While media exposure may have helped to find Samantha's alleged killer, it also went a long way toward scaring the hell out of parents and their kids thousands of miles away. Last Wednesday police were saying that the killer could strike again within 24 hours. "I watch my 2-year-old so much more carefully now," says Cheri Wilkinson from Michigan. "You hear how the little girl in California was raped and lying naked by the side of the road, and you just can't imagine what she went through."

Especially for the highly competitive all-news channels, these gut-wrenching stories grab eyeballs and, presumably, increase ratings. "These stories become national stories in a way they wouldn't have years ago," says Prof. James Alan Fox, criminal-justice scholar at Northeastern University. "Because it's live, it gives you the feeling that it's happening in your backyard, even if it's clear across the country." Or the world. People were e-mailing condolences to the Runnions from as far away as New York, Halifax and Moscow.

Law-enforcement officials say the widespread publicity given this summer's cases has not produced a copycat effect. But some serial killers may be drawn to the klieg lights, reveling in the sense of power the media give them. "They can hold an entire community, maybe even the entire nation, in a grip of terror," says Northeastern's Fox. There's another downside: the intense focus on select cases, however unusual or dramatic, can alienate communities struggling to cope with losses that don't hit the national headlines. Alexis Patterson, 7, disappeared on her way home from school in Milwaukee on May 3, a month before Elizabeth Smart's kidnapping. Jahi Turner is a 2-year-old San Diego boy who vanished from a park in April after his stepfather had allegedly walked away for a few minutes. Both kids are black. While the two crimes got considerable local attention, they received nothing like the wall-to-wall coverage--on TV and in print--of the suburban white girls.
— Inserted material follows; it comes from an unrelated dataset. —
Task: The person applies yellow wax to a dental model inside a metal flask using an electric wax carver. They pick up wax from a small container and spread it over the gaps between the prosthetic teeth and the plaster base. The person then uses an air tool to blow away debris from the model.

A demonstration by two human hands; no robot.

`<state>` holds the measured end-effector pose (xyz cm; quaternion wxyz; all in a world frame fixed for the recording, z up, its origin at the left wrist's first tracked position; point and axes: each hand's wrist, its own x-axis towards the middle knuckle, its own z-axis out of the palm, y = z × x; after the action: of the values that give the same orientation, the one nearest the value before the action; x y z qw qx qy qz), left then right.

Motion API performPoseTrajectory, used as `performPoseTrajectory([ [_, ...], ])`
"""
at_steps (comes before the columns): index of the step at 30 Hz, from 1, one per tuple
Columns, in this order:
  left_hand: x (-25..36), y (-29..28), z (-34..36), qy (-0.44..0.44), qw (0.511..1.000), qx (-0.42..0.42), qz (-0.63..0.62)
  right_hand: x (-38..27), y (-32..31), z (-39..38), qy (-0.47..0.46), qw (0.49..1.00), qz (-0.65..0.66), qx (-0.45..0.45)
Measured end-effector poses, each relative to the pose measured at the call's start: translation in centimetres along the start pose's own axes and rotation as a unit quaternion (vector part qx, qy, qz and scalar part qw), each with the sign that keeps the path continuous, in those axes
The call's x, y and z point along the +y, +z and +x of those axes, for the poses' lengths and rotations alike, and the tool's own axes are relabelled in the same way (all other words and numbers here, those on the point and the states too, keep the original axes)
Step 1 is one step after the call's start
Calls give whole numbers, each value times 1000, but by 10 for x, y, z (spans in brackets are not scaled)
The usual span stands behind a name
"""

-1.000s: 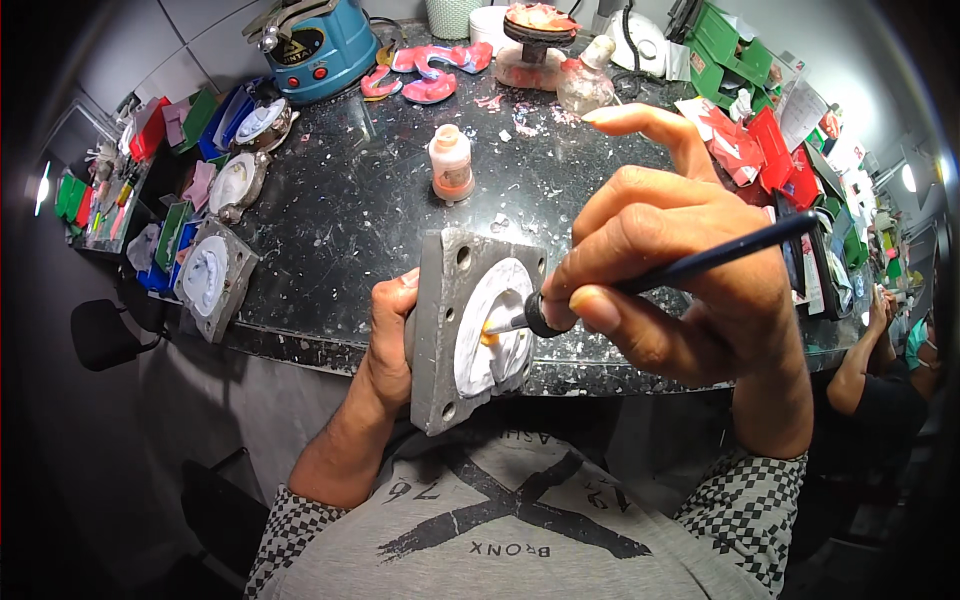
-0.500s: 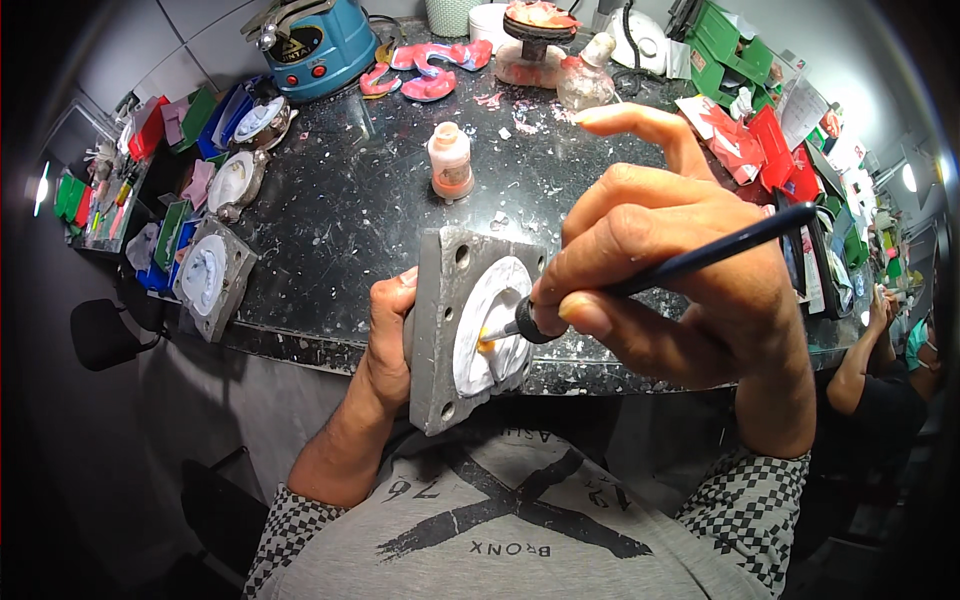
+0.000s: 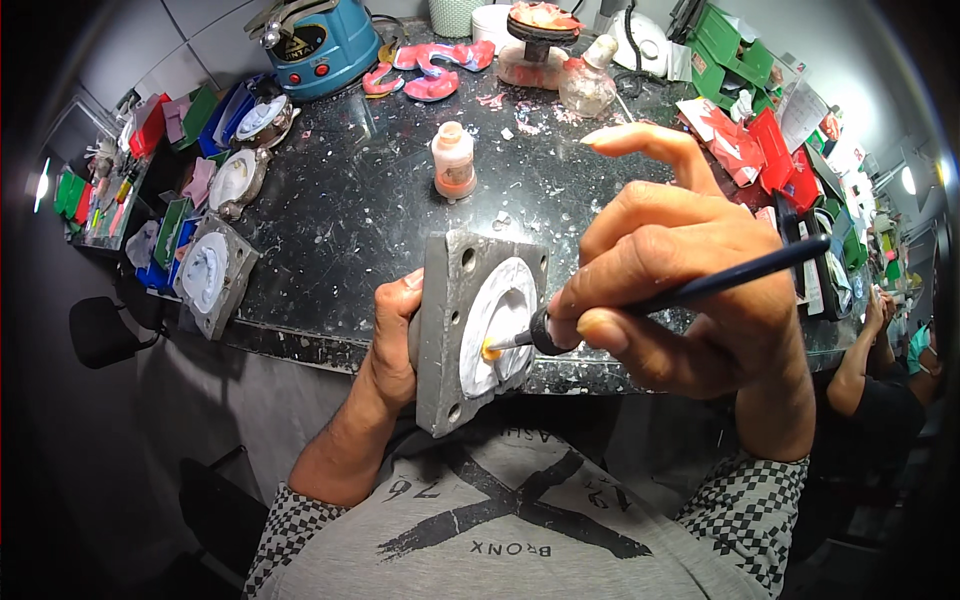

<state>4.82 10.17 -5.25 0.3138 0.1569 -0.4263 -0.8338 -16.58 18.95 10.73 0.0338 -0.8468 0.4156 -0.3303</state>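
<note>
My left hand grips the back and side of a grey metal dental flask half, tilted up above the front edge of the bench. Set in the flask is a white plaster mould with a curved hollow. In my right hand is a dark-handled brush, pinched near its black collar, the index finger lifted away or stretched out beyond the others. The brush's yellow-orange tip touches the lower part of the mould. A small bottle with pinkish liquid stands upright beyond the flask.
More plaster-filled flask halves line the left edge of the black bench. At the back are a blue machine, pink-and-blue wax pieces and a glass burner. Red and green trays crowd the right. A co-worker's arm shows at far right.
The flask has shifted slightly to the right in my left hand. My right hand and the brush have moved a little right and down, the tip still on the mould.
</note>
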Motion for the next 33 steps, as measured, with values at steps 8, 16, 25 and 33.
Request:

One benefit to widespread coverage of cases like Samantha Runnion's is that the attention forces parents to talk to their children. "TV gives me a window of opportunity to sit down and discuss what's happening and how to prevent a snatch," says Michael Sands of Los Angeles, who has let his 7-year-old son Nicholas watch cable coverage of these abductions. "Yes, it is gruesome, but why shouldn't kids learn what people are like and what the risks are?" That lesson might just save the next child who is asked by a stranger to help find his lost dog.